**Work to be completed**. Output all of the data verbatim.

**Provided data**.
● ● ● ● ●

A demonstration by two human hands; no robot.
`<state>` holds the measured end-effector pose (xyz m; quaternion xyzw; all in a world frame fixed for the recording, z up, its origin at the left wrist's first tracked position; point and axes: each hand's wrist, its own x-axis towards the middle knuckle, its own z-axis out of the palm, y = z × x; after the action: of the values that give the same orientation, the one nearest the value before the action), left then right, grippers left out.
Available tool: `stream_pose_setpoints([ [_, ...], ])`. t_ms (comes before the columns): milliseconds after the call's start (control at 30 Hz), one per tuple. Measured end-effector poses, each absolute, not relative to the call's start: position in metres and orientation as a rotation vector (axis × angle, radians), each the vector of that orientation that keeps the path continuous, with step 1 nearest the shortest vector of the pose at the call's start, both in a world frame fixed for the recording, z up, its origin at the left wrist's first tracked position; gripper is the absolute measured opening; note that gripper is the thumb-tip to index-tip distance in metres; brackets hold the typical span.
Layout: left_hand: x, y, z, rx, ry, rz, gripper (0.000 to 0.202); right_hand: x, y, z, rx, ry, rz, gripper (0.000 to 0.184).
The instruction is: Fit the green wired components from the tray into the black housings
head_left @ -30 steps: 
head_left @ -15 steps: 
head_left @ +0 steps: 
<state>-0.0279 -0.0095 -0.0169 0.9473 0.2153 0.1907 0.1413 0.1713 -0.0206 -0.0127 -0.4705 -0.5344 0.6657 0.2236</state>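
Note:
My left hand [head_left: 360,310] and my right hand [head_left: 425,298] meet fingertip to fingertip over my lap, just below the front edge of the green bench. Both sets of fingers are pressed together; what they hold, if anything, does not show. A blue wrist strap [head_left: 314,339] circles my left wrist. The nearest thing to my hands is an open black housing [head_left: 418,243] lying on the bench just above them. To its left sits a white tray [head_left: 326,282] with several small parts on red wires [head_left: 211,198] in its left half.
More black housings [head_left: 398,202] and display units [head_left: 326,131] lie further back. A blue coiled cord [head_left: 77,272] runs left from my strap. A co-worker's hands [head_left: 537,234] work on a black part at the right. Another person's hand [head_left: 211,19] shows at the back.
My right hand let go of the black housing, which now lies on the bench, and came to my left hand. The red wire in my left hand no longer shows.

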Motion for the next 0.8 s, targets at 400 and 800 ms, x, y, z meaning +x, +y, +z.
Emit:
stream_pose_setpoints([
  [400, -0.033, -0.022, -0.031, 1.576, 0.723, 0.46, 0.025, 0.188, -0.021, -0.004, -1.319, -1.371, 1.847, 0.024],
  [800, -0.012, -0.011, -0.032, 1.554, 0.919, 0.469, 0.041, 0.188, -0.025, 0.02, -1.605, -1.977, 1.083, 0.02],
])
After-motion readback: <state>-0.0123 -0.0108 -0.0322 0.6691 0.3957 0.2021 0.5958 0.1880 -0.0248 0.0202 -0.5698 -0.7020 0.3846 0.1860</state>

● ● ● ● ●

**Final answer**.
A demonstration by two human hands; no robot.
`<state>` holds the measured end-effector pose (xyz m; quaternion xyzw; all in a world frame fixed for the recording, z up, its origin at the left wrist's first tracked position; point and axes: each hand's wrist, its own x-axis towards the middle knuckle, its own z-axis out of the palm, y = z × x; after the action: of the values that give the same orientation, the one nearest the value before the action), left then right, grippers left out.
Available tool: `stream_pose_setpoints([ [_, ...], ])`. t_ms (comes before the columns): milliseconds after the call's start (control at 30 Hz), one per tuple. Measured end-effector poses, each absolute, not relative to the call's start: position in metres and orientation as a rotation vector (axis × angle, radians), each the vector of that orientation that keeps the path continuous, with step 1 nearest the shortest vector of the pose at the call's start, both in a world frame fixed for the recording, z up, its origin at the left wrist's first tracked position; gripper is the absolute measured opening; note that gripper is the thumb-tip to index-tip distance in metres; brackets hold the typical span.
Layout: left_hand: x, y, z, rx, ry, rz, gripper (0.000 to 0.202); right_hand: x, y, z, rx, ry, rz, gripper (0.000 to 0.184).
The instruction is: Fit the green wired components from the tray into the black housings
head_left @ -30 steps: 
head_left @ -15 steps: 
head_left @ +0 steps: 
<state>-0.0279 -0.0095 -0.0169 0.9473 0.2153 0.1907 0.1413 0.1713 -0.0206 -0.0127 -0.4705 -0.5344 0.6657 0.2236</state>
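Note:
My left hand [head_left: 360,310] and my right hand [head_left: 425,298] meet fingertip to fingertip over my lap, just below the front edge of the green bench. Both sets of fingers are pressed together; what they hold, if anything, does not show. A blue wrist strap [head_left: 314,339] circles my left wrist. The nearest thing to my hands is an open black housing [head_left: 418,243] lying on the bench just above them. To its left sits a white tray [head_left: 326,282] with several small parts on red wires [head_left: 211,198] in its left half.
More black housings [head_left: 398,202] and display units [head_left: 326,131] lie further back. A blue coiled cord [head_left: 77,272] runs left from my strap. A co-worker's hands [head_left: 537,234] work on a black part at the right. Another person's hand [head_left: 211,19] shows at the back.
My right hand let go of the black housing, which now lies on the bench, and came to my left hand. The red wire in my left hand no longer shows.
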
Motion for the next 0.8 s, targets at 400 and 800 ms, x, y, z meaning +x, +y, +z.
Emit:
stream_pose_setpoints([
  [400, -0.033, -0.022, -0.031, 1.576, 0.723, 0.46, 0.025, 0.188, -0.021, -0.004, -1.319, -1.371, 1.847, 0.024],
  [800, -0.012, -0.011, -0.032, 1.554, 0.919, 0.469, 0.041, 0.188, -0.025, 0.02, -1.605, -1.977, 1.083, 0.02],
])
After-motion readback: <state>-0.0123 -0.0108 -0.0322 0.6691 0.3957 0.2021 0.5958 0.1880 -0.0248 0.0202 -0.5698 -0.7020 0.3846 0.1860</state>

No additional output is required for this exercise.